To obtain genetic evidence that PTEN was the target of the deletions and the candidate tumor suppressor, the exon trap and the BAC probes were used to determine whether any of the homozygous deletions were intragenic. Several homozygous deletions proved to be intragenic by this approach with one in the glioblastoma cell line DBTRG-05 occurring within one of the exon probes. Sequence analysis of the cDNA and exons determined that many of the tumor cell lines were, in fact, harboring missense, nonsense, and frameshift mutations. Examination of glioblastoma samples from patients also showed many similar mutations in the tumor, which were not present in normal tissue matched to the same patient. Analysis of germline DNA from Cowden disease affected family members that they had PTEN mutations affecting the predicted open reading frame in their germline (Liaw et al. 1997). A parallel effort using similar approaches by another group independently identified the PTEN tumor suppressor gene with a demonstration of mutation in a broad range of advanced cancers, which led to their naming the gene, MMAC1, for mutated in multiple advanced cancers 1 (Steck et al. 1997).
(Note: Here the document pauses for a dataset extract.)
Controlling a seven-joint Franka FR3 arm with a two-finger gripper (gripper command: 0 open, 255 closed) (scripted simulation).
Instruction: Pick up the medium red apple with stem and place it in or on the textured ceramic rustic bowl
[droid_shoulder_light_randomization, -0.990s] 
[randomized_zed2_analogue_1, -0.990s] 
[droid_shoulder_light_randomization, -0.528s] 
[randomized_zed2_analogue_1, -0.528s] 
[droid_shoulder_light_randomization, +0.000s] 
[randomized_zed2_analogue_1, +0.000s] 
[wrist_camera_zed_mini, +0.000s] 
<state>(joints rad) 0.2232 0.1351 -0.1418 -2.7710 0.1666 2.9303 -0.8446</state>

While the initial papers documented somatic mutation of PTEN in a wide range of tumor types, follow-up papers by these groups and others rapidly cataloged the range of different tumors and the point in tumor progression when PTEN became mutated. These findings documented that PTEN is mutated in glioblastoma but not lower grade astrocytomas (Wang et al. 1997; Duerr et al. 1998), prostate carcinoma (Wang et al. 1998), breast cancer (Bose et al. 1998), and endometrial carcinoma (Tashiro et al. 1997). Mutation of PTEN was also documented in other human malignancies including lymphoma and cancer of the bladder, head and neck, ovary, thyroid, and gastrointestinal system but at lower frequency (see Ngeow and Eng 2019).

Early biochemical and biological efforts showed that PTEN was a protein phosphatase with selectivity toward negatively charged polypeptide substrates that required this catalytic function to inhibit cell proliferation and activate cell death when it was introduced into cancer cell lines (Furnari et al. 1997; Myers et al. 1997; Li et al. 1998). It was also quickly determined that the PTEN gene protein product was a lipid phosphatase that was able to remove the third inositol phosphate from the substrate PIP3, the product of PI3K (Maehama and Dixon 1998; Myers et al. 1998; Stambolic et al. 1998). Absence of functional PTEN in cells led to elevated levels of PIP3, which activated AKT kinase, and restoration of PTEN using expression vectors lowered PIP3 and AKT signals. Moreover, cell death induced by PTEN in mutant breast or prostate cancer cell lines could be rescued by expression of myrisoylated-AKT, and the expression of PTEN in a glioblastoma cell line with mutant PTEN inhibited cell proliferation, which was associated with altered gene expression similar to the pattern seen with an inhibitor of PI3K (Li et al. 1998; Stolarov et al. 2001). Loss of PTEN also activated p70 S6 kinase (Podsypanina et al. 2001). Another function of PTEN that was rapidly appreciated was its ability to inhibit cell migration, which unlike its ability to regulate signaling (AKT, p70S6K) or the phenotypes of cell proliferation and cell death, did not require a functional PTEN phosphatase domain (Tamura et al. 1998). Last, in addition to its phosphatase domain, PTEN was found to have a C2 domain needed for membrane binding and a tail domain that was highly phosphorylated thereby interfering with interaction with the plasma membrane and increasing protein stability (Lee et al. 1999; Vazquez et al. 2000).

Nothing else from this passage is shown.